Fatih
Terim gibi çalışkan ve hırslı bir
teknik adamın önderliğindeki ekibin oluşturduğu ruhla yola çıktıklarını belirten Şükür, "Finalde
Hagi'yi ben attırdım." esprisi yaptı.
Tarih 17
Mayıs 2000... Yer:
Kopenhag.
UEFA Kupası'nı,
finalde Arsenal'i yenerek kazanan
Galatasaray, adını tarihe
altın harflerle yazdırdı. Türk
futbol tarihinde bir ilke
imza atan Sarı-Kırmızılılar, bu büyük başarısıyla adını bütün dünyaya duyurmayı başardı. Dört yıllık bir yapılanmanın ardından destansı bir başarıya imza atan Galatasaray, kupanın kazanılmasının 9. yılını çeşitli etkinliklerle kutluyor.
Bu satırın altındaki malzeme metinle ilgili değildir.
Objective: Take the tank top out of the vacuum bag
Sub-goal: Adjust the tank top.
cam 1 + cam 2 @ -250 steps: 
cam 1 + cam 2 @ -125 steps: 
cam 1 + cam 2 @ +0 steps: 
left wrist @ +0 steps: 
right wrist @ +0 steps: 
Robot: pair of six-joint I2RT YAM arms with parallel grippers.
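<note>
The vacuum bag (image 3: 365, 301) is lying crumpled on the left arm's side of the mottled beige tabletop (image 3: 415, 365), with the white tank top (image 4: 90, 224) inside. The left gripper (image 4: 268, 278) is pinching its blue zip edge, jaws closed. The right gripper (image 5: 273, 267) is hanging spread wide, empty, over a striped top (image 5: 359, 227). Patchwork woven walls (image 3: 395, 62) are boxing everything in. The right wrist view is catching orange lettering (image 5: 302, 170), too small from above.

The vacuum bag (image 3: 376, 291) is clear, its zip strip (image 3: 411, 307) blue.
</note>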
NTV Spor, kupanın kahramanlarını bir araya getirirken, Sarı-Kırmızılı
yönetim, önümüzdeki günlerde UEFA Kupası'nı kazanan kadroya şilt verecek. Biz de yarın İstanbul'da oynanacak final öncesi, 2000 yılında bu kupayı kaldıran
Hakan Şükür'le zorlu süreci konuştuk.
O dönem attığı 11 golle UEFA Kupası'nın gol kralı da olan Şükür'ün anlattığı bir anekdot çok ilginçti. Hagi'nin final maçında kırmızı
kart görmesinde kendisinin büyük payı bulunduğunu söyleyen Şükür, "Son dakikada kazandığımız frikik atışını kullanmak için Hagi
hazırlık yapıyordu. Ancak ben kaleyi tutarsa gol olur diye düşündüm ve vurdum. Tabii o benim atmama hem şaşırdı hem de sinirlendi. O hareket onu çok gerdi. Uzatmaların ilk dakikalarında Adams'ın başlattığı ancak Hagi'nin sürdürdüğü pozisyonda
kırmızı kart gördü." diyerek olayı esprili şekilde anlattı. Şükür sorularımıza
samimi cevaplar verdi:
UEFA Kupası'na giden takım nasıl oluşturuldu?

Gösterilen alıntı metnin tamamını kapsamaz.